Os cientistas demonstraram previamente que a proteína huntingtina pode ser encontrada nos neurónios do intestino. Contudo, não é ainda claro o que lá está exactamente a fazer e se há alterações na digestão quando a proteína huntingtina sofre mutações. Um grupo de cientistas europeus, dirigido pelo Dr Nils Wierup e pela Dra Maria Bjorkqvist, na Universidade de Lund, na Suécia, dispôs-se a tentar compreender este importante problema.

Neurodegeneração no intestino?

Uma forma de os neurónios comunicarem é libertando pequenas quantidades de proteína, denominadas “peptídeos”. Estes peptídeos podem enviar mensagens numa série de situações diferentes, dependendo da sua sequência específica. Alguns dizem “acelera a digestão”, outros dizem “vai mais devagar”.

Esta comunicação permite que o processo digestivo se adapte às alterações na ingestão de alimentos e às necessidades nutricionais. Os neurónios que são activados por alguns destes peptídeos estão ausentes no intestino do modelo animal de ratinho DH.

Assim, os investigadores analisaram a estrutura do sistema digestivo dos ratinhos DH. O estômago e os intestinos são revestidos por células que ajudam a digerir os alimentos e a absorver os nutrientes. Os investigadores descobriram que esta camada de células era mais fina no modelo animal de ratinho DH, o que poderia causar sérios problemas na nutrição dos ratinhos.

«Os ratinhos DH expelem mais comida não digerida do que os ratinhos normais. Isto significa que estão a receber menos nutrientes dos alimentos para o seu corpo. »

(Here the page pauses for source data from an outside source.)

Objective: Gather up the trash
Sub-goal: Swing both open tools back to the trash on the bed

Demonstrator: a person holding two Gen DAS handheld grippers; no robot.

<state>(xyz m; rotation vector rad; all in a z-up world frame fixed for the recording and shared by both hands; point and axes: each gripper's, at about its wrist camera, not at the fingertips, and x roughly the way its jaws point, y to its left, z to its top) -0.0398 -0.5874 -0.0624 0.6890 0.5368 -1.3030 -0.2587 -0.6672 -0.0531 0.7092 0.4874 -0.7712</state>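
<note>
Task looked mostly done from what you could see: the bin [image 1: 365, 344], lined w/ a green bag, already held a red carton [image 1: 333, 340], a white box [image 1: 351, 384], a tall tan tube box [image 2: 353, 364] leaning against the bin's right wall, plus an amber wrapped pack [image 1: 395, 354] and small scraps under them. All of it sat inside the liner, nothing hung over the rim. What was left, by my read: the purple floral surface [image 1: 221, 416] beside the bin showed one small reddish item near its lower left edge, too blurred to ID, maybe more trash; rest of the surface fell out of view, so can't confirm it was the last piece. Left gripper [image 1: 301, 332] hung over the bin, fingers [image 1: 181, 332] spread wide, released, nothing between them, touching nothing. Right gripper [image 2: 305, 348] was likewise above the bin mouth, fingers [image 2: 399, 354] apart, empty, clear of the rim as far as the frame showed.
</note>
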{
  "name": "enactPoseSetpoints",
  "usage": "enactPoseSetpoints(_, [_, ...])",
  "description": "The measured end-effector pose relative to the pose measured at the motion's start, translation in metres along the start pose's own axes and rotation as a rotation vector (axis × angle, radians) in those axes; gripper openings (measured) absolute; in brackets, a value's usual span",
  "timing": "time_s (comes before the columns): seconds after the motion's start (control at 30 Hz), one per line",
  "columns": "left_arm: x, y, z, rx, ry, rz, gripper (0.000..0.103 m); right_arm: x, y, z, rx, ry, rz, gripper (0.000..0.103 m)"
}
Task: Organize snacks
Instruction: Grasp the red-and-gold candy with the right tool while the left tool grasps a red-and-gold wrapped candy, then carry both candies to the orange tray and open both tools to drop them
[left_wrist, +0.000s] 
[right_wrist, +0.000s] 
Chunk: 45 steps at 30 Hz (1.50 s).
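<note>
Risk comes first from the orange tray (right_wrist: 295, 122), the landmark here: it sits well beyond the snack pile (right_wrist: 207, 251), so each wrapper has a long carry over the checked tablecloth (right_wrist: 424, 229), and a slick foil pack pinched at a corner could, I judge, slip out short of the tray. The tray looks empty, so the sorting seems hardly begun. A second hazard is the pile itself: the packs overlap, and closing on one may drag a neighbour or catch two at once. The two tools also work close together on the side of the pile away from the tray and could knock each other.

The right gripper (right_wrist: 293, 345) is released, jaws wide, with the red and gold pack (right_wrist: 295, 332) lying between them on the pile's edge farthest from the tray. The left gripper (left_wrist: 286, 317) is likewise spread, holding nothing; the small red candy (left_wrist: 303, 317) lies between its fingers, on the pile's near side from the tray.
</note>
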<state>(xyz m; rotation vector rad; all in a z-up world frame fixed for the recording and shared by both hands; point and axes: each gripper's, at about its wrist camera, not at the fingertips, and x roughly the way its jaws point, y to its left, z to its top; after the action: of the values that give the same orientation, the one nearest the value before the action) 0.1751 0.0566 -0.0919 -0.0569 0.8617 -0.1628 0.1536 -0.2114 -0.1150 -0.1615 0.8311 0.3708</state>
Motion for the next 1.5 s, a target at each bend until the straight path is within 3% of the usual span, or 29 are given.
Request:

Menos para dentro ou mais para fora?

A tarefa principal do sistema digestivo é a de ingerir os alimentos, deslocá-los pelo corpo enquanto os nutrientes são absorvidos e expelir os excedentes. Para os leigos como nós, estamos a falar de “comer” e “defecar”.

O tempo que a comida ingerida demora a percorrer todo o sistema digestivo é maior no modelo animal de ratinho DH, o que faz sentido, tendo em conta todas as alterações observadas nos seus neurónios e noutras células.

Mas será que isto tem um impacto na nutrição do ratinho ou será que é apenas um efeito secundário do facto de o ratinho estar doente? Como os ratinhos comem e defecam numa gaiola, é possível medir a quantidade de nutrientes que estão a receber dos alimentos.

Seguramente, os ratinhos DH expelem mais comida não digerida do que os ratinhos normais. Isto significa que estão a receber menos nutrientes dos alimentos para o seu corpo. Os ratinhos que tiveram uma digestão menos eficaz foram os que perderam mais peso, o que sugere que existe uma relação entre estes dois problemas.

Implicações e mistérios

Este estudo mostra muito claramente que os modelos animais de ratinhos DH têm problemas de intestinos que provavelmente contribuem para a sua perda de peso. No entanto, os investigadores ainda não conseguiram estabelecer se isto acontece nas pessoas com doença de Huntington. Será muito importante estudar os doentes para compreender a relevância destas descobertas. Este esforço valerá muito a pena - as pessoas magras parecem ter sintomas mais graves de DH, pelo que melhorar a nutrição poderá realmente ajudar os doentes de Huntington. Este estudo lança as bases para o desenvolvimento de mais estudos em humanos com DH.